Why not SW high solids self leveling? Its a commercial grade coating and I have used it in several garages, some high traffic business, and haven't had a call back yet.


----------



## painter213

If you was getting peeling it seems that there was a issue with the surface prep. If are doing a acid etch to prep the floor, then that is one of the worst preps to do. I would recommend to either diamond grind the floor or shot blast the floor. Even on a 100% solids epoxy system I even recommend to go down with a penetrating primer first. This soaks into the concrete and wets out the surface good. Then the next coat bonds to the prime coat and thus you should not get any peeling. If you do have the coating to come up, then there should be concrete attached on the back side of the coating. This would be a failure within the substrate. Concrete pulls at around 400 psi anyway.


----------



## StefanC

I've acid washed a floor, used A1000 and went back 9 years later and it was almost perfect still. I understand that grinding or blasting is better but the customer doesn't always want to pay for it.


----------



## painter213

But still Acid Etching should always be a last resort for surface prep. Sometime's you may have to do two to three washes to get a good profile. This is where some go wrong with acid washing. They acid etch one time and most times that is not enough.

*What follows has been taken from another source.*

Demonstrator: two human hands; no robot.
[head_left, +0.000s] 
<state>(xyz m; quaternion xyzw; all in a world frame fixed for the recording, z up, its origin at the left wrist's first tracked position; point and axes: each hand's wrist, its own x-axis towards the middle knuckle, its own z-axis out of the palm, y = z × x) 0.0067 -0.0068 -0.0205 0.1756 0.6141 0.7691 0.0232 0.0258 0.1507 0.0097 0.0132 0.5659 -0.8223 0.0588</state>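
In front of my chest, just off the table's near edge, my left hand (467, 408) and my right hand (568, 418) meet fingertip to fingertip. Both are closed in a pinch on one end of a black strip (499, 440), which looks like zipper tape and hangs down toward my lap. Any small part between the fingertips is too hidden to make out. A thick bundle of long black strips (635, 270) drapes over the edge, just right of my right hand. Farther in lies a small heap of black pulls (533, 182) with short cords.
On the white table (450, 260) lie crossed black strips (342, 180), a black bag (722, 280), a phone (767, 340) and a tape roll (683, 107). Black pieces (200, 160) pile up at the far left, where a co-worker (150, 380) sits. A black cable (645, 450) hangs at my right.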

Plus it fills the concrete up with water. Not good.


----------



## StefanC

I always give one price to grind and one to etch, the customer almost always opts to etch.


----------



## DCW

Epoxy primers are one of my best floor coatings.
Take the two components!


----------



## Seattlepainting

We prefer Epoxy floor coatings wherever cars will be on the substrate:





Small Garage Epoxy video

These are a few videos I made to show prospective customers the process and results.

John Shearer
@spanaway
www.shearerpainting.com


----------



## Dave Mac

NEPS.US said:


> H&C kits are awsome!!! Highly recomend. I kit per bay ..around $100 per kit (depends on your SW pricing)...comes with degreaser, anti slip and sprinkles. Good colors, pewter gray, beige and a brick red. I do 6-10 garages a month and love this stuff. Muralo makes a decent kit as well. Both are two part epoxies.


 
neps one or two coats???

do you acid the floor???


thanks
dave

ps

you were kidding about price wernt you, sw will sell them much cheaper if you ask your sales rep, I know you know that


----------



## NACE

In order of performance:

1 100% Solids, Aliphatic Acrylic Urethane Topcoat or generic equal, including epoxy primer minimum 12-15 mils.

2 100% Solids, no topcoat (including epoxy primer and topcoat minimum 12 mils)

3 Solvent based Polyamide Epoxy

4 2 part water based amine epoxy ( Insul-x Garage Guard)

5 2 part water based polyamide epoxy

6 2 part acrylic epoxy big box kits

7 Single component epoxy esters

8 Urethane based alkyd floor enamel

9 Single component latex floor paint.

Preparation:

1 Shot blast to minimum surface profile of ICRI #3

2 Diamond grinding

3 Acid etch with neutralizing rinse (not recommended)

4 Power Wash with degreasing detergent

5 Broom sweep

Hope that helps, any other suggestions and did I miss anything?


----------



## sprayit latexspuiten

Epoxy primers are one of my best floor coatings.
Take the two components!


----------